Lucas 2:25-32.

El anciano encorvado se acerca a María, la madre de Jesús. Sus rodillas tiemblan, no solo por sus años, sino más que nada por la emoción. Allí, en brazos de esa joven mujer, está Aquél a quien él ha estado esperando tanto. Dios le había prometido que vería este día. Sus días se fueron alargando sobre la tierra por esta sola razón. Y ahora le tiene aquí, al alcance de la mano.

Es tan solo un pequeño niño, igual a muchos otros que ha visto. Pero al mirarlo con los ojos de la fe, su mirada trasciende el tiempo y el espacio. Este es el Eterno, el Creador y Sustentador de todas las cosas. Abraham corrió delante de él para servirlo; Moisés tembló en su presencia; Josué se quitó el calzado de sus pies. Ahora, hacía poco, Elizabet había gritado de gozo, llena del Espíritu, y la criatura de su vientre había saltado dentro de ella. ¿No era éste el Santo de Israel?

Entonces lo pide a su madre, y lo toma en sus brazos. Su corazón se conmueve, la barbilla tiembla, el brillo de sus ojos es tal, que la madre teme que se le caiga de los brazos. Sus labios se abren con emoción. Su garganta, débil, apenas deja escapar, en un hilo de voz unas pocas palabras: “Ahora, Señor, despides a tu siervo en paz, conforme a tu palabra; porque han visto mis ojos tu salvación, la cual has preparado en presencia de todos los pueblos”.

Una esperanza tanto tiempo acariciada que se cumple de pronto, con la sencillez de las cosas cotidianas, es como para no creerla; pero estaba allí. Dios había sido muy claro en las señales que le había dado. Esa mujer joven, ese hombre, y el Niño.

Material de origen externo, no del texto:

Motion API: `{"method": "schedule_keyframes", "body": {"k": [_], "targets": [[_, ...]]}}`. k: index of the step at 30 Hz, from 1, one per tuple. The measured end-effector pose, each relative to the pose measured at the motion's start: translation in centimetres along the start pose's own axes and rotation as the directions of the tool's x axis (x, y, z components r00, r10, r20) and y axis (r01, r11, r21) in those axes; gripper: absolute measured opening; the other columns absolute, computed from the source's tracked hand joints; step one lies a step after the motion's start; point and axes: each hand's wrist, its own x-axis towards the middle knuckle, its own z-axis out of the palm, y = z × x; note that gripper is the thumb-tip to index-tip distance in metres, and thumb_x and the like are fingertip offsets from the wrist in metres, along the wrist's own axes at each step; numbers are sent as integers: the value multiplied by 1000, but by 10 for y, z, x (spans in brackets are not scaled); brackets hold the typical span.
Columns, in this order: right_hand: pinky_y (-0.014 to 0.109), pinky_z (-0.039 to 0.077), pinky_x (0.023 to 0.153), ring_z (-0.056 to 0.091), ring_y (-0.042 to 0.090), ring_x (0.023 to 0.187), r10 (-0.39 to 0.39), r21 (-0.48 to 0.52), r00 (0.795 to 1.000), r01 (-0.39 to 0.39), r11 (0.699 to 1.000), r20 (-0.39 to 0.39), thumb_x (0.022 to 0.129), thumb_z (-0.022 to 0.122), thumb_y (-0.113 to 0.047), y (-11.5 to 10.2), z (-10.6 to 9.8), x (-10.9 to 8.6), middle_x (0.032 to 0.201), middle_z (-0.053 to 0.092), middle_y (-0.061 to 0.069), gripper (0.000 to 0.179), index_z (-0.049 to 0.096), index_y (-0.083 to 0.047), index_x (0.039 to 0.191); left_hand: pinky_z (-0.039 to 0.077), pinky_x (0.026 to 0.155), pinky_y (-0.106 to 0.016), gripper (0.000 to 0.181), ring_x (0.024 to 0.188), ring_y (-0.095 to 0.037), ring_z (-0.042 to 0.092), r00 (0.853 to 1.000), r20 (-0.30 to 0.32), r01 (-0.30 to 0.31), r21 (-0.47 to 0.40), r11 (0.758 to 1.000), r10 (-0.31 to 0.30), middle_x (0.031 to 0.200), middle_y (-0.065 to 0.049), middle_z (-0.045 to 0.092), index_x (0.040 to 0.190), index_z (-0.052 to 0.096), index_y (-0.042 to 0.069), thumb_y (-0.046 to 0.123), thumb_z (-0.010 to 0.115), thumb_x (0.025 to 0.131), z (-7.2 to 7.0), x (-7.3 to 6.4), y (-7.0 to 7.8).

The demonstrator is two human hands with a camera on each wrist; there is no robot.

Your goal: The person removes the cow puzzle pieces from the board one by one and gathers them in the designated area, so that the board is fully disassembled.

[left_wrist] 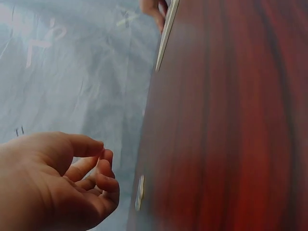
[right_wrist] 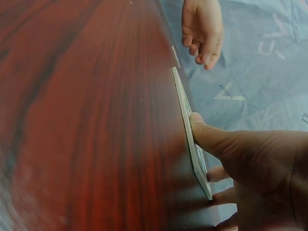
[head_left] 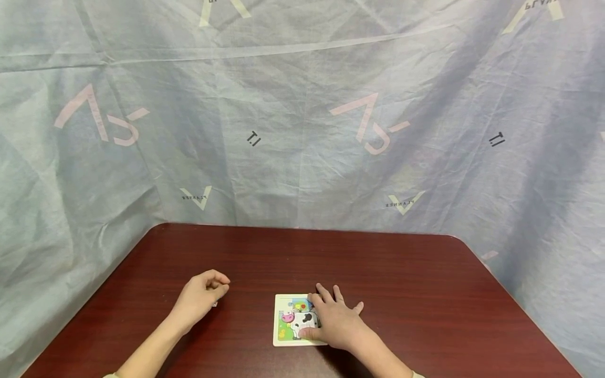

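A square cow picture puzzle board [head_left: 296, 321] with a pale border lies flat on the table. My right hand [head_left: 337, 321] rests over its right side, fingers spread and the thumb lying on the picture; part of the board is hidden under it. To the left, my left hand [head_left: 198, 296] hovers above the table with loosely bent fingers, thumb near the index fingertip, and nothing visible between them. Below it lies a small flat piece [left_wrist: 140, 192], seen edge-on in the left wrist view and mostly covered by the hand in the head view.
The dark red wood-grain table [head_left: 402, 278] has rounded far corners. A grey printed cloth [head_left: 293, 173] hangs behind it and along both sides.
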Motion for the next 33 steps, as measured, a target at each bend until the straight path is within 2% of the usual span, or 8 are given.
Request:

Tras esas palabras, todo el gozo que podía caber en su corazón debe haber inundado su carne ya vieja, vivificándola. No hubiese querido entregarlo, sino seguir abrazando ese montoncito de carne acariciada entre sus ropas ajadas. Luego, al salir del templo, más de alguno debió de oírle musitar, a su paso, como en locura senil, mientras recorría plácidamente el camino a casa:“¡He visto a mi Señor! ¡Oh, he visto a mi Señor!”.